Dijelaskan, berdasarkan paparan lembaga survei Indikator, lembaga-lembaga penegak hukum lain di Indonesia masih cukup dipercaya masyarakat. Warga masyarakat yang percaya terhadap Kejaksaan Agung sekitar 81,5 %. Masyarakat yang percaya terhadap TNI sekitar 92, 9 %. Kemudian kepercayaan masyarakat terhadap Mahkamah Agung sekitar 80,4 %, Pengadilan (76,8 %) dan Komisi Pemberantasan Korupsi (71 %).
Burhanuddin Muhtadi mengatakan, secara umum tingkat kepercayaan terhadap lembaga stabil atau cenderung meningkat, kecuali terhadap Dewan Perwakilan Daerah (DPD) dan Partai Politik yang cenderung menurun. Kepercayaan amsyarakat terhadap kepolisian tampak mengalami peningkatan cukup besar setelah sebelumnya menurun tajam akibat kasus Sambo yang sangat luas menarik perhatian warga nasional.

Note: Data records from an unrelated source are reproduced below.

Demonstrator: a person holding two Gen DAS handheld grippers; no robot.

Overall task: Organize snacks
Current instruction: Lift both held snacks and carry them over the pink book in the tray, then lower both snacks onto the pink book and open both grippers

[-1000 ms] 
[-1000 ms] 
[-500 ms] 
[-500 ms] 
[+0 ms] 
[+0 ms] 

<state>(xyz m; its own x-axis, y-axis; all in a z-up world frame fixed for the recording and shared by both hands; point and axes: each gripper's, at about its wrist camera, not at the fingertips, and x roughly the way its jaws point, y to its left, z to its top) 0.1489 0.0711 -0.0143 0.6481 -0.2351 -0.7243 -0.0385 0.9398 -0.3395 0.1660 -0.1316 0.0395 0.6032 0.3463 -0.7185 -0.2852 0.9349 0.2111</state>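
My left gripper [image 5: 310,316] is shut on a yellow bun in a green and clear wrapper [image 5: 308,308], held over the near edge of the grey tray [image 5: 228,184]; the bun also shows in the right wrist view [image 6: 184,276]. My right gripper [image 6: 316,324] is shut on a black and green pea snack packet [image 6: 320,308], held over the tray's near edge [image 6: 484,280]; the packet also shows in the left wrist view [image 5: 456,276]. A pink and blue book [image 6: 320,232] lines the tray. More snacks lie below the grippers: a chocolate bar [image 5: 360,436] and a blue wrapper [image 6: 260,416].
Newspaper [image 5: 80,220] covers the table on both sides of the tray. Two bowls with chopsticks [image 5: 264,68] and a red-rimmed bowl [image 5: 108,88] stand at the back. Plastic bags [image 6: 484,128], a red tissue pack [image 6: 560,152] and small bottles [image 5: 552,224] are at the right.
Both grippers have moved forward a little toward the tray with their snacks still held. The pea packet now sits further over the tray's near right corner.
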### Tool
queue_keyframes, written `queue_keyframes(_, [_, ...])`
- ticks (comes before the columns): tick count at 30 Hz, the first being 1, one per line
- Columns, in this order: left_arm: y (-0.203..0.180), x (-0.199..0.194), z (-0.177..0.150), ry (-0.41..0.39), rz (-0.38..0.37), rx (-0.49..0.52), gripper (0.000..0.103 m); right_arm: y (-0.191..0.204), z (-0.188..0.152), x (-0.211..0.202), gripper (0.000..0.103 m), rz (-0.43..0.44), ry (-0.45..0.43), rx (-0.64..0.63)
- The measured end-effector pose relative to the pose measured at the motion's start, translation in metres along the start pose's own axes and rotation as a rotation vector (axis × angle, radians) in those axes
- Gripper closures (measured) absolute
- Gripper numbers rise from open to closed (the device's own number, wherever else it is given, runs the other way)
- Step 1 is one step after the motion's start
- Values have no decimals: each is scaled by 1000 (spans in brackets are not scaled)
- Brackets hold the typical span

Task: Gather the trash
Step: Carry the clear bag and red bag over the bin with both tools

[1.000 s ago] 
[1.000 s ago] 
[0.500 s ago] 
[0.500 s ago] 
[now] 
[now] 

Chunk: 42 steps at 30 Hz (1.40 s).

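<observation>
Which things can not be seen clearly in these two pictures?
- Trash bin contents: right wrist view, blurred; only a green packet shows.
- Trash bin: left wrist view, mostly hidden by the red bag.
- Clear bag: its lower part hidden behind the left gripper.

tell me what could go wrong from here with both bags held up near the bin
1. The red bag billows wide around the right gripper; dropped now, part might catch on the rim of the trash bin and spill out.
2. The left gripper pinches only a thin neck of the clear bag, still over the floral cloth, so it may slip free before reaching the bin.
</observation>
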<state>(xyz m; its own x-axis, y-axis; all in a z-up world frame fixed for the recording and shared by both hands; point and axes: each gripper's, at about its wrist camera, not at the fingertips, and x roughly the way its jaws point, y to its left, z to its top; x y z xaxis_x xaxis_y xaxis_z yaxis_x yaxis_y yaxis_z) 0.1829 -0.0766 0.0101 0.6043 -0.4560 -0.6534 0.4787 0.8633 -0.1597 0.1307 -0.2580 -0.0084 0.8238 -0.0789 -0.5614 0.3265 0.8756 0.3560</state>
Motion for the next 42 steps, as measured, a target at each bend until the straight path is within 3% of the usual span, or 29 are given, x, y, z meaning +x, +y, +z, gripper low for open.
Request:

“Khusus dalam penegakan hukum, secara umum mayoritas publik cukup/sangat percaya terhadap Kejaksaan Agung, Pengadilan KPK dan Kepolisian. Begitu juga dalam hal pemberantasan korupsi, mayoritas publik cukup/sangat percaya terhadap Kejaksaan Agung, Pengadilan, KPK dan Kepolisian,”ujarnya.
Citra Kepolisian
Menurut Burhanuddin Muhtadi, terungkapnya kasus narkoba yang melibatkan Irjen Pol Teddy Minahasa Putra cukup banyak diketahui warga. Mayoritas masyarakat yang mengetahui kasus tersebut menilai positif langkah Kapolri yang tidak pandang bulu dalam menindak tegas anggotanya yang melanggar.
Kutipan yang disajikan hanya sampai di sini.